This was a long-winded way of saying. Nothing. I do nothing.
“Don’t worry, Sweetie. You will be working again very soon,” Cher predicted with conviction.
She looked at me expectantly.
“I do have a job interview next week.”
“What kind of job?”
“A faculty teaching job,” I said. “At a small college.”
“A professor!” she said. “That’s good! What do you teach?”
“Writing,” I said.
“Writing is important,” she smiled and leaned back in her chair.
“Yes, of course, writing is important,” I said. “But I’m not sure this is the right job for me.”
“What do you mean?”
“I taught a course last semester, and I don’t know how to explain it, but I feel like there’s something wrong with the school.”
Cher looked at me blankly. “Do you have anything else lined up?”
“No,” I admitted.
“Well, Sweetie,” Cher said. “I hate to break it to you, but beggars can’t be choosers.”
“I know that,” I shot back. “I’ll take the job if I get the offer,” I said. “But there’s something off there,” I insisted. “Something isn’t right.”
Cher didn’t seem to hear me and changed the subject. “Do you have anything else coming up in the next few weeks?”
“I have a friend coming to visit. Then I’m going to see my mother on the fourth of July.”
“Who is this friend?” she asked.
“Her name is Marream. She’s a friend from school.”
“And how long is she staying?”
“For the summer, I think,” I said. “Why do you ask?”
I was annoyed, unsure about what I was doing in Cher’s psychic storefront parlor. I worried that she was filing away everything I said to her, stockpiling my own words and gestures in the vault of her mind like cards to play against me at a later date. What’s more, I didn’t remember giving her my phone number, so I was surprised when she texted me, asking me to stop by and telling me she had something important to give me.

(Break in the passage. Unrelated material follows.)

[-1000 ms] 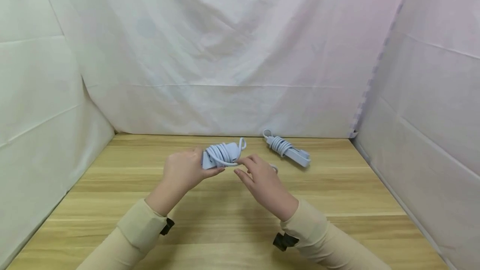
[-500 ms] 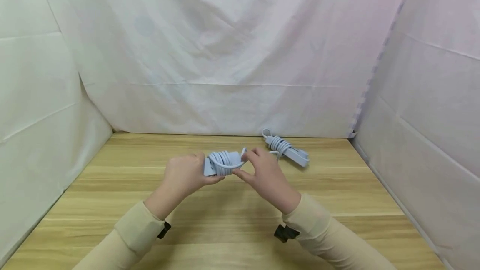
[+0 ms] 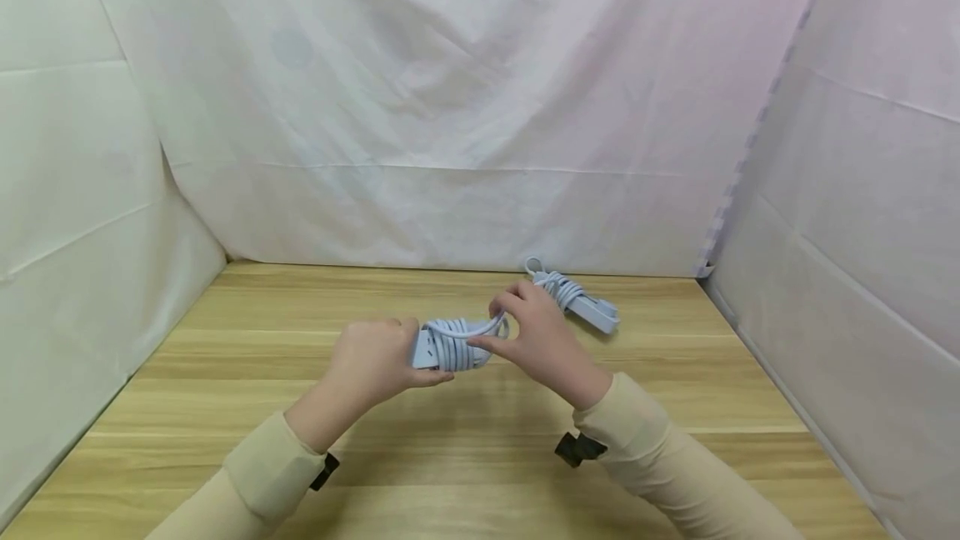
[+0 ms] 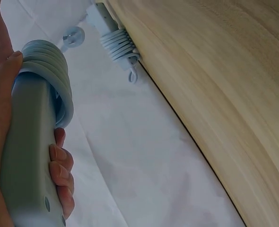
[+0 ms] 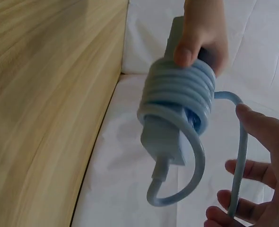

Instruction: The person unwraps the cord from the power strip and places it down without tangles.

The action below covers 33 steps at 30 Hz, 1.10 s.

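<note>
A pale blue-grey power strip [image 3: 424,350] is held over the table, its own cord wound in several turns [image 3: 452,348] about its middle. My left hand [image 3: 375,359] grips its left end, thumb along the near side; in the left wrist view the fingers curl round the strip's body [image 4: 28,142]. My right hand [image 3: 546,348] holds the loose run of cord [image 5: 242,151] between thumb and fingers, just right of the coils. Where the cord leaves the strip it bends in a loop [image 5: 199,165]. A round plug [image 4: 74,36] shows beyond the coils in the left wrist view.
A second power strip [image 3: 595,314] with its cord wound round it lies at the back right of the wooden table [image 3: 465,457]. White cloth [image 3: 450,107] hangs behind and at both sides. Each wrist carries a small black camera.
The strip has come down and slightly nearer in both hands. My right hand has drawn the cord up and over the coils' right end, adding to the winding.
</note>
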Each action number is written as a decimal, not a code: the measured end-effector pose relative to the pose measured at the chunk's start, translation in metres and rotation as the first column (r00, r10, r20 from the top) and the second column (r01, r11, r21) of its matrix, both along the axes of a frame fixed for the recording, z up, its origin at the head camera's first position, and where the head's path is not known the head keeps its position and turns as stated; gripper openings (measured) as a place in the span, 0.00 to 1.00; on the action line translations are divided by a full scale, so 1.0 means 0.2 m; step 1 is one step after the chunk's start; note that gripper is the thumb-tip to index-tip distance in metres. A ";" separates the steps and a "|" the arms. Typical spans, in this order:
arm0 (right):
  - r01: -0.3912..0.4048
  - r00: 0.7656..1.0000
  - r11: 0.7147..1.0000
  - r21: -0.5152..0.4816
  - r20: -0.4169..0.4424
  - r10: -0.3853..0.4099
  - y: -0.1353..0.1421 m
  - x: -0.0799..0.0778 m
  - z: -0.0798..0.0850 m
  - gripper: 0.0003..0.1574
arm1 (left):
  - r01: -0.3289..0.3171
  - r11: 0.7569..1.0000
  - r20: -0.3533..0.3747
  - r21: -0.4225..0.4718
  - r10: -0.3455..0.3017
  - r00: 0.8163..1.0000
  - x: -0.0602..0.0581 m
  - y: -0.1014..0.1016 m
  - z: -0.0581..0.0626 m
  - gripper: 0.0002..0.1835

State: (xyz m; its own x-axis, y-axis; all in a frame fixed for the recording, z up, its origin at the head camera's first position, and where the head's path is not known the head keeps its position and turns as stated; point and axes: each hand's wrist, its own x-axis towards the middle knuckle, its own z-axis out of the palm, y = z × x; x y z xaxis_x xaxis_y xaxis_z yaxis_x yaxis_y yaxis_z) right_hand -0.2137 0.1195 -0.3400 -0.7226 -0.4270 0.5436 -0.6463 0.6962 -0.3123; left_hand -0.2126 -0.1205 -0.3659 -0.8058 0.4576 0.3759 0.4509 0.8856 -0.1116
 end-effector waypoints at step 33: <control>-0.060 0.991 0.998 0.023 0.122 0.057 0.17 -0.15 -0.14 0.10 | 0.147 0.986 -0.039 0.081 -0.144 0.989 0.12 -0.02 0.00 0.39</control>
State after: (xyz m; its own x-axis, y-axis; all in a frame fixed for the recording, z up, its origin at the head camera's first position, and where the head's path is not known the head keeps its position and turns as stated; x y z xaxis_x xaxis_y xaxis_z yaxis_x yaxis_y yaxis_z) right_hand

Now, I had been sitting in her office for fifteen minutes, and so far, all she had given me was a line of questioning and questionable advice.
“You’re probably wondering why I asked you to come see me today,” Cher said. I gulped and nodded. I didn’t trust her, but sometimes it did feel like this lady was reading my mind. “There’s something I need to tell you,” she paused for dramatic effect. “You was born to have a spirituality at level 10 and above.”

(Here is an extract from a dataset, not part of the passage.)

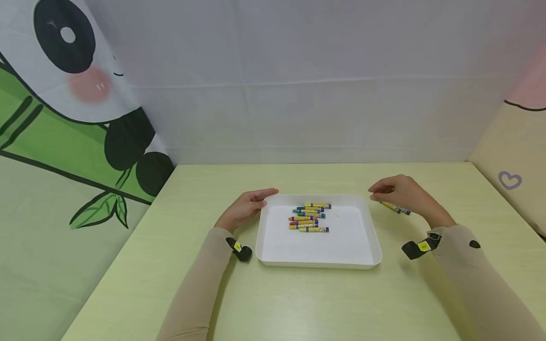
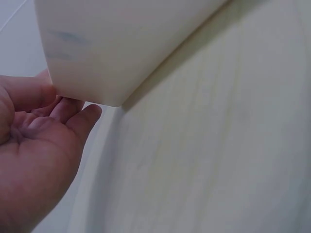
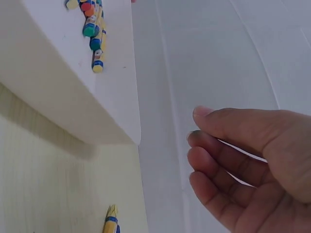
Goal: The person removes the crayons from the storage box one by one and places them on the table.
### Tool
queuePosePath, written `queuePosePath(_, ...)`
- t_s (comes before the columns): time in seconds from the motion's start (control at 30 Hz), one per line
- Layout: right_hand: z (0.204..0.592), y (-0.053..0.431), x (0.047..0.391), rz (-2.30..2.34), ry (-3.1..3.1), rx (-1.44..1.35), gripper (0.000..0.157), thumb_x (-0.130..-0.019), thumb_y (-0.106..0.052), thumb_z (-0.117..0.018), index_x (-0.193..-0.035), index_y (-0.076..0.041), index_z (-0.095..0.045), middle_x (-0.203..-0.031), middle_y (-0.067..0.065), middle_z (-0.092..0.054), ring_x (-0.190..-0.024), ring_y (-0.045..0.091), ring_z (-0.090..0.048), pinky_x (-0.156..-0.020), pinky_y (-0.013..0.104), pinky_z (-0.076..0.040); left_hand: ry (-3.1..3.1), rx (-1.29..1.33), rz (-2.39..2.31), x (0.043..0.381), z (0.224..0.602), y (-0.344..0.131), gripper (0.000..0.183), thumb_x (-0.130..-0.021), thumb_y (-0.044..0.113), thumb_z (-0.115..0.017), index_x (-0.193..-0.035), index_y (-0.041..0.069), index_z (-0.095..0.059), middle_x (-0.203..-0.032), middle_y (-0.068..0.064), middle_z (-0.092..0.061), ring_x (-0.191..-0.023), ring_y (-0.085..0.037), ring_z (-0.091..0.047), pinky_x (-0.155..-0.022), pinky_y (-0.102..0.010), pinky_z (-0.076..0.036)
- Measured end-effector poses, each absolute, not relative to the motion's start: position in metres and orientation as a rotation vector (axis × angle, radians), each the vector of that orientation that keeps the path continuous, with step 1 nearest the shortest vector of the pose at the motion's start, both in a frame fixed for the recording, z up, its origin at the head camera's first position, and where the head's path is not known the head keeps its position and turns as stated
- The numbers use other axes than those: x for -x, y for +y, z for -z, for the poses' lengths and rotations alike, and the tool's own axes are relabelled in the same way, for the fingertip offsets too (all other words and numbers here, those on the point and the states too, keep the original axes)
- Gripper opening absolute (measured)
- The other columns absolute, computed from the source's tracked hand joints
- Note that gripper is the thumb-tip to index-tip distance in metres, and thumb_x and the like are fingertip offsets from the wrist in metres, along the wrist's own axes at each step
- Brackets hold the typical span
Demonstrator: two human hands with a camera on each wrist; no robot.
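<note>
The left hand [image 1: 244,208] holds the back left corner of a shallow white tray [image 1: 375,246], thumb against its left side and fingers behind the corner; the left wrist view shows the thumb [image 2: 29,92] at the tray wall [image 2: 107,53]. Several crayons [image 1: 313,229] in yellow wrappers lie in a loose column inside the tray. Beyond the tray's right side, the right hand [image 1: 403,192] hovers over the table with loosely bent fingers and nothing between thumb and fingertips. Beneath it lie yellow-wrapped crayons [image 1: 390,206], partly hidden by the hand.
The pale wood-look table [image 1: 315,303] extends around the tray on every side. A light grey cloth wall [image 1: 315,118] stands at its back edge. Printed cartoon panels flank it, a panda with bamboo [image 1: 85,132] on the left and a beige panel [image 1: 512,151] on the right.
</note>
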State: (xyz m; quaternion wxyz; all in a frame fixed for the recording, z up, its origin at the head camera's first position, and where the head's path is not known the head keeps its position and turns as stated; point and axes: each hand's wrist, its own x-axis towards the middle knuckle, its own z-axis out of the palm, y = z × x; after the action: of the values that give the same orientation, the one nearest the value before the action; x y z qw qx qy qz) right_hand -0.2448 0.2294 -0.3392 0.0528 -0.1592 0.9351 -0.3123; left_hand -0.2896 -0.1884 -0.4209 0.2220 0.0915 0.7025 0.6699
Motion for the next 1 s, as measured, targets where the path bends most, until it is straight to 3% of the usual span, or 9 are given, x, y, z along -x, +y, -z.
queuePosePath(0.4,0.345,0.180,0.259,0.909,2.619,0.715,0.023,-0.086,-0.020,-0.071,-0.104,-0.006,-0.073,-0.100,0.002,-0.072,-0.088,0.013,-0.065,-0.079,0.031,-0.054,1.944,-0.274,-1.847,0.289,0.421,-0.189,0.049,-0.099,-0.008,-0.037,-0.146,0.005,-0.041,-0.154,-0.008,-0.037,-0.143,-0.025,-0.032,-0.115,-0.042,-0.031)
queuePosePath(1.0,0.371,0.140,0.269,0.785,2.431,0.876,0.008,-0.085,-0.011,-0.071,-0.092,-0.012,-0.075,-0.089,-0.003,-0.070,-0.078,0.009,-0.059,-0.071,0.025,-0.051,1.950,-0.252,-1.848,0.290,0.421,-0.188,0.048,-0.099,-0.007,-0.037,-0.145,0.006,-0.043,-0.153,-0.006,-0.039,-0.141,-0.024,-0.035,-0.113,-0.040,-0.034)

“I don’t know what you mean.”
“As I said, you was born to have a spirituality at level above 10,” Cher repeated the words loudly and slowly. “But right now, you are at a Level 3.”
I was offended and curious. I leaned back in my chair but didn’t look away from her face.

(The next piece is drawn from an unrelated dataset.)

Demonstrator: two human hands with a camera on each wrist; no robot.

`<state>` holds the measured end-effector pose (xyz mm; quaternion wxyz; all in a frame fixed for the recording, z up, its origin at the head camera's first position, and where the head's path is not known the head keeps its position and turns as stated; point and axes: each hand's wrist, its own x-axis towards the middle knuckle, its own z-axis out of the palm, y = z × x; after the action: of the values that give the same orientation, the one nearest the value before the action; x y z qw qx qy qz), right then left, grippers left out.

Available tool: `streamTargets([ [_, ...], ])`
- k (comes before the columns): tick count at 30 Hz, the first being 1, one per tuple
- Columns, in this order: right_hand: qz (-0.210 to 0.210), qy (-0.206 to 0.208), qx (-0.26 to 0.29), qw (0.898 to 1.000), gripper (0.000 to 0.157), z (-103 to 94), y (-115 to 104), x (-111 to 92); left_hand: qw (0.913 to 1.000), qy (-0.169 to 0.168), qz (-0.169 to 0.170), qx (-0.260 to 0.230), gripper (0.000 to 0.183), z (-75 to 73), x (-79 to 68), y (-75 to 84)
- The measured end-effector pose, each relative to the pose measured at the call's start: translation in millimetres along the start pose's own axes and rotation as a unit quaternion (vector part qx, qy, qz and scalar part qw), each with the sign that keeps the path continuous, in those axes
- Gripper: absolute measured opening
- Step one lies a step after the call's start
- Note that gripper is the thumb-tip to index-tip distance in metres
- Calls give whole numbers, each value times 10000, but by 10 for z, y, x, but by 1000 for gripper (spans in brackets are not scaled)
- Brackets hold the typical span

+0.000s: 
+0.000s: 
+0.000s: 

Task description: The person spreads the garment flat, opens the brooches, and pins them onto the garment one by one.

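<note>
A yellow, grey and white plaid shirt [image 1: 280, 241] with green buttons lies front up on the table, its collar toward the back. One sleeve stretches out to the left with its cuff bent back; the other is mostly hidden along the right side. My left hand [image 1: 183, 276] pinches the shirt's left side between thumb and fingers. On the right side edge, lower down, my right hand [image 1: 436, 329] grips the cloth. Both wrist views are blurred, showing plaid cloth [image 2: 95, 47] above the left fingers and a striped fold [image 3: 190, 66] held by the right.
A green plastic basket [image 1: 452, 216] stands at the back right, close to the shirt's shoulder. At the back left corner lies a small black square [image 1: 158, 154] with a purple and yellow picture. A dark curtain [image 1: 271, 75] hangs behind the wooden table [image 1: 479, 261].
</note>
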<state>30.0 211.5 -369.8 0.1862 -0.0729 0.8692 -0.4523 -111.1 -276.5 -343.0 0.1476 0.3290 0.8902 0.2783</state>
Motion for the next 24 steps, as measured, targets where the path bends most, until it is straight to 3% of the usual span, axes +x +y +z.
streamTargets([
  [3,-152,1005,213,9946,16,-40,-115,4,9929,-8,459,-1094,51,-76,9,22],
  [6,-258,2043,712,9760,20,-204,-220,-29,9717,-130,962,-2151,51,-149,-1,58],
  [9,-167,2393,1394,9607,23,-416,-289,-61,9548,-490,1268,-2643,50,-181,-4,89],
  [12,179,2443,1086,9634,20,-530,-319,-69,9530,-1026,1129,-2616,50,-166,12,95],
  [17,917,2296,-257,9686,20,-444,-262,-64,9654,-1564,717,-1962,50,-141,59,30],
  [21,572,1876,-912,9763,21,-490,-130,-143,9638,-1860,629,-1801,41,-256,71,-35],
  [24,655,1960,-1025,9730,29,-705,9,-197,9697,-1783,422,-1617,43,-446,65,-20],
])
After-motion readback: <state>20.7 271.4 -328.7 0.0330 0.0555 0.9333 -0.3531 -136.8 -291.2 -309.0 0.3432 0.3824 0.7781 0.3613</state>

She held up three fingers to emphasize her point. “This is a very serious situation. You are in spiritual trouble.”
“What do you mean when you say spiritual?” I asked.
She looked at me as if I were stupid. “SPIR-IT-UAL,” she said slowly, almost as if she were spelling it out. “Your connection to spirit. Your relationship wit God.”
“I don’t know if I believe in God,” I said.
“Don’t be silly,” she said dismissively. “God is everywhere.” She waved her hand, gesturing towards the people passing on the street. “But you—you are living for the flesh.”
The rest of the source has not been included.